Encourage exercise during pregnancy—at least 3 days per week for 50 minutes using aerobic exercise, strength, and flexibility training to reduce weight gain and incidence of hypertensive disorders. 1

Do not use low molecular weight heparin to prevent preeclampsia, even with history of prior early-onset preeclampsia. 1

Postpartum Management

Continue close monitoring for at least 3 days postpartum as preeclamptic complications and eclamptic seizures may develop for the first time in the early postpartum period. 1, 3

Avoid NSAIDs for postpartum analgesia in women with preeclampsia unless other analgesics are ineffective, especially if they have known renal disease, acute kidney injury, placental abruption, sepsis, or postpartum hemorrhage. 1, 3 Use alternative pain relief as first choice. 1

Do not cease antihypertensives abruptly; taper slowly over days after day 3-6 postpartum unless BP becomes low or the woman becomes symptomatic. 1, 3

Review at 3 months postpartum to ensure BP, urinalysis, and laboratory abnormalities have normalized. 1 If proteinuria or hypertension persists, initiate appropriate referral for further investigations including work-up for secondary causes. 1

Screen for mental health complications including depression, anxiety, or post-traumatic stress disorder symptoms. 1

Long-Term Cardiovascular Risk Counseling

Counsel women that preeclampsia confers approximately 15% risk of recurrence in future pregnancies and 15% risk of gestational hypertension. 1 They have significantly increased lifetime risks of cardiovascular disease, death, stroke, diabetes mellitus, venous thromboembolic disease, and chronic kidney disease compared to women with normotensive pregnancies. 1, 3

Recommend lifelong follow-up with regular BP monitoring, periodic measurement of fasting lipids and blood sugar, maintenance of ideal weight, and regular aerobic exercise. 1, 3

Critical Pitfalls to Avoid

Do not use blood pressure level alone to determine disease severity—serious organ dysfunction can develop at relatively mild blood pressure elevations. 2

Do not use serum uric acid level or degree of proteinuria as indications for delivery. 2

Do not delay delivery at ≥37 weeks based solely on non-reactive non-stress test; at this gestational age with preeclampsia, delivery is indicated regardless of fetal testing results. 5

Do not underestimate disease severity based on "mild" classification—all preeclampsia can rapidly progress to life-threatening emergencies. 5

Recognize atypical presentations: Preeclampsia rarely occurs before 20 weeks except with trophoblastic disease (hydatidiform mole), so consider alternative diagnoses in early presentations. 2, 6

References

Guideline

Guideline Directed Topic Overview

Dr.Oracle Medical Advisory Board & Editors, 2025

Guideline

Management of Preeclampsia at 22 Weeks Gestation

Praxis Medical Insights: Practical Summaries of Clinical Guidelines, 2025

Guideline

Management of Eclampsia

Praxis Medical Insights: Practical Summaries of Clinical Guidelines, 2026

Guideline

Management of Mild Preeclampsia at 37 Weeks

Praxis Medical Insights: Practical Summaries of Clinical Guidelines, 2025

Professional Medical Disclaimer

This information is intended for healthcare professionals.
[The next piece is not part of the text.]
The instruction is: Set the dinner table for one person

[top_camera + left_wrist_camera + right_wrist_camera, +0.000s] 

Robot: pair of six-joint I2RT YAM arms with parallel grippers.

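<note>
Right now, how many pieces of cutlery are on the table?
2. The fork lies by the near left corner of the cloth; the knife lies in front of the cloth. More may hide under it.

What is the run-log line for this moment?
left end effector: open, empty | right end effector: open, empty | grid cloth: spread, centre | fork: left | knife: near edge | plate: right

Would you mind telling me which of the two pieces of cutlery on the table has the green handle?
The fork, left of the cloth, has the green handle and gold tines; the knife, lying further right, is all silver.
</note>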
Any medical decision-making should rely on clinical judgment and independently verified information. The content provided herein does not replace professional discretion and should be considered supplementary to established clinical guidelines. Healthcare providers should verify all information against primary literature and current practice standards before application in patient care. Dr.Oracle assumes no liability for clinical decisions based on this content.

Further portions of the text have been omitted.